What you have to do =>
The output is the lines below from the one with "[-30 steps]" through the one with "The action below", both included, printed exactly and with no other line.

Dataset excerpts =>

□ □ □ □ □

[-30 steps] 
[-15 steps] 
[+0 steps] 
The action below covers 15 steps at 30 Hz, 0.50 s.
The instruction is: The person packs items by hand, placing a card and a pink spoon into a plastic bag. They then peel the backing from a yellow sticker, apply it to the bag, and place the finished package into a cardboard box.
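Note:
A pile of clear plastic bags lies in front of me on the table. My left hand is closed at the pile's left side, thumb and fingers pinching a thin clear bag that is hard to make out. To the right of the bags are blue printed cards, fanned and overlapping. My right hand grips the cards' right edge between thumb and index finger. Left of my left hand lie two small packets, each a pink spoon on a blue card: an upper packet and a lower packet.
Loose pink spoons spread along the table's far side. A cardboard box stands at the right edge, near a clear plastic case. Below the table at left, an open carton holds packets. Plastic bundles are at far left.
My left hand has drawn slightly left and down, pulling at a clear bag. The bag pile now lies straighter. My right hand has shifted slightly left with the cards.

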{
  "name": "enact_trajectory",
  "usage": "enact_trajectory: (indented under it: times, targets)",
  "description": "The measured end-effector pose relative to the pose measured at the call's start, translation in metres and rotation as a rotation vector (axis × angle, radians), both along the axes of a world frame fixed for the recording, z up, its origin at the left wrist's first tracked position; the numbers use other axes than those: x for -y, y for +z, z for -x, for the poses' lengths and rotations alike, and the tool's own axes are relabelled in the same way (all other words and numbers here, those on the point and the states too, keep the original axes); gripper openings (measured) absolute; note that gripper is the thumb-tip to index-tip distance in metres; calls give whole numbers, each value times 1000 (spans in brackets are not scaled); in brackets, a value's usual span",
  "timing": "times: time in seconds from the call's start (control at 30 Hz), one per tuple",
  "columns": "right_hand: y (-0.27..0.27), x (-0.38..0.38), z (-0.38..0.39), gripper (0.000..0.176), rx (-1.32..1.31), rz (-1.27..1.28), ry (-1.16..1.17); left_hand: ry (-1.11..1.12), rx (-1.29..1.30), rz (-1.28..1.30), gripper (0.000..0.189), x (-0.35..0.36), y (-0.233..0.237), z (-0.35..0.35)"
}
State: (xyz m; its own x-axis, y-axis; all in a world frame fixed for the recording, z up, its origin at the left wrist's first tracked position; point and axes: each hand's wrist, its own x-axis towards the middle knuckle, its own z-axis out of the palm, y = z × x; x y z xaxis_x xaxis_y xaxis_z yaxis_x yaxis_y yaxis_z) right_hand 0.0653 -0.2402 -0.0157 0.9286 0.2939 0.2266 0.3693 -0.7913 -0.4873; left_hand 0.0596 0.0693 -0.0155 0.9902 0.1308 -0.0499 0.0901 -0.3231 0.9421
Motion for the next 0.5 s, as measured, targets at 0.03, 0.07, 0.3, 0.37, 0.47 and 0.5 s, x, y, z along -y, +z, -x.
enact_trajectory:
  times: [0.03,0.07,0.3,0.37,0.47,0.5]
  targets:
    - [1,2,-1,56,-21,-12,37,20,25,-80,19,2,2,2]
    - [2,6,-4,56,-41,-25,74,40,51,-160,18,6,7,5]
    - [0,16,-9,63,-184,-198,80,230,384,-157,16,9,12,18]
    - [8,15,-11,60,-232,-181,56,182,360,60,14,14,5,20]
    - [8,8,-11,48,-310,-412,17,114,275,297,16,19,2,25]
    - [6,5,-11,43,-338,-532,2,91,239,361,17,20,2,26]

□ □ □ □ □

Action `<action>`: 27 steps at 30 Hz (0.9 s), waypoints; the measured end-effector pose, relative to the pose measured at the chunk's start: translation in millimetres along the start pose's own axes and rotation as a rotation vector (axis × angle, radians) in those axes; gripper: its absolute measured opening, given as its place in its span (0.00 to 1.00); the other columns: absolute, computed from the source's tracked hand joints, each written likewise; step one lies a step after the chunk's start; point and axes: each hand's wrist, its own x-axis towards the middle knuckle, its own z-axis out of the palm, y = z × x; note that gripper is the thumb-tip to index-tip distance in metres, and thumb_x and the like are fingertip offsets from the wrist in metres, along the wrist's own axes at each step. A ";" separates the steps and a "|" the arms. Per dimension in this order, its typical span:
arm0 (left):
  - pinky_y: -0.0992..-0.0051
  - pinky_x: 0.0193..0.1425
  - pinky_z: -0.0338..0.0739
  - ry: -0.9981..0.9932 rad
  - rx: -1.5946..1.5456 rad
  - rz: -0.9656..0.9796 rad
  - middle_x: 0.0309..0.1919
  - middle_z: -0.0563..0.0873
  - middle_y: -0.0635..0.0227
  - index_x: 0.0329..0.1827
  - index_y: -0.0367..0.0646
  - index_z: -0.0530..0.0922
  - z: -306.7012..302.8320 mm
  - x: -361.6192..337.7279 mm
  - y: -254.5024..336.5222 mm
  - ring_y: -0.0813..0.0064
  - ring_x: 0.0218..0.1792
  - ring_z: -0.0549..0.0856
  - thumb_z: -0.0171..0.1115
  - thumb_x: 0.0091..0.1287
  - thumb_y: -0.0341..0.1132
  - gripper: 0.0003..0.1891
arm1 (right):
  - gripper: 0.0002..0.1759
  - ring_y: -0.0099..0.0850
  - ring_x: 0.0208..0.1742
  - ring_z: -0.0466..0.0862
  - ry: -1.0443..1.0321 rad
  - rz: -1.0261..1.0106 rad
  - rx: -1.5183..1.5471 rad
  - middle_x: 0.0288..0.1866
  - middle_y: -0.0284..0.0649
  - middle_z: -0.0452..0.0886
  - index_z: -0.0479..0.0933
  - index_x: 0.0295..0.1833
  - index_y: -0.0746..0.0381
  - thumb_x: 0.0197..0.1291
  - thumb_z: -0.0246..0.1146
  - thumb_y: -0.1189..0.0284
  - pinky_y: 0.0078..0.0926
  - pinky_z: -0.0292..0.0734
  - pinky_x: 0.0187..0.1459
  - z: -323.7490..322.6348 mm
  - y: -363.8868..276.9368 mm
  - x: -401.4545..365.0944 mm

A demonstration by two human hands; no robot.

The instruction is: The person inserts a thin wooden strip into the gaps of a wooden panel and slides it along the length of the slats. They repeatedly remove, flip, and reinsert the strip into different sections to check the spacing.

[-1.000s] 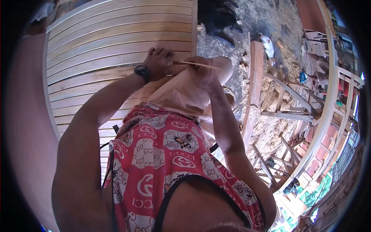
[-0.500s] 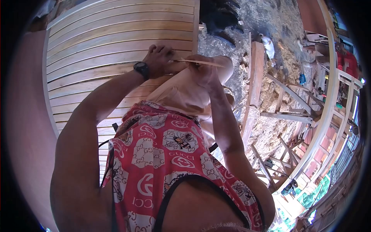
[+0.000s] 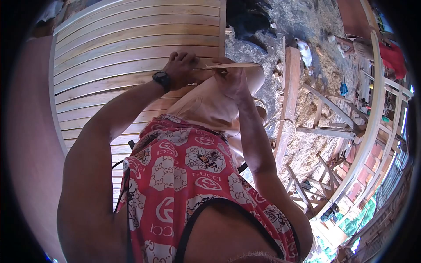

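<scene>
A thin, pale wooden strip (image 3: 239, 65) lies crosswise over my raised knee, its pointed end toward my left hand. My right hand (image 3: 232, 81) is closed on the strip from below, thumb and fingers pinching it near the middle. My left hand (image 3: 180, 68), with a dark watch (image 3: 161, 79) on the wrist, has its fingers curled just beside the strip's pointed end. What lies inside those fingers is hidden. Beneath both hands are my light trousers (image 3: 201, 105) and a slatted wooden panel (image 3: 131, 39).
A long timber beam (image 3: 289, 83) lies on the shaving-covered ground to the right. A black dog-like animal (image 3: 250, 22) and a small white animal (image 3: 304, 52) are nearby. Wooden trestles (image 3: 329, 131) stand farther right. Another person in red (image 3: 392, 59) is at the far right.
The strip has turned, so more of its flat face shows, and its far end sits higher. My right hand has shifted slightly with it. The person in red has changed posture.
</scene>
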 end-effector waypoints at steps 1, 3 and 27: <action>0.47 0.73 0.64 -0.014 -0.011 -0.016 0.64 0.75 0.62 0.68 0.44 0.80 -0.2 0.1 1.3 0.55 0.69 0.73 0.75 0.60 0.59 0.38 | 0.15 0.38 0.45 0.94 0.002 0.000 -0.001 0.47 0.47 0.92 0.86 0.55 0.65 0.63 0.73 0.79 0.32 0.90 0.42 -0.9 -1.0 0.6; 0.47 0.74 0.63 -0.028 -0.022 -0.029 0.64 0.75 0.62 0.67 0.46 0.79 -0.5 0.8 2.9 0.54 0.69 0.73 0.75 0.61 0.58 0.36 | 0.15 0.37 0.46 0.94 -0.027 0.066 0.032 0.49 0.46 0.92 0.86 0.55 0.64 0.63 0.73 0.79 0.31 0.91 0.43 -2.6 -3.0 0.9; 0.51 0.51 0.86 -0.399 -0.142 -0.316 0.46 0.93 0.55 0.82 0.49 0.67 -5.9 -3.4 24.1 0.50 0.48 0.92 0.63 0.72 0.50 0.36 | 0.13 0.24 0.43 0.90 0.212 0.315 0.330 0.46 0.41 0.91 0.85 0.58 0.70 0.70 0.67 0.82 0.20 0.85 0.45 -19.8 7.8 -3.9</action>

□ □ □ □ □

Answer to this problem =>
[-30 steps] 
[-15 steps] 
[+0 steps] 
The action below covers 15 steps at 30 Hz, 0.50 s.

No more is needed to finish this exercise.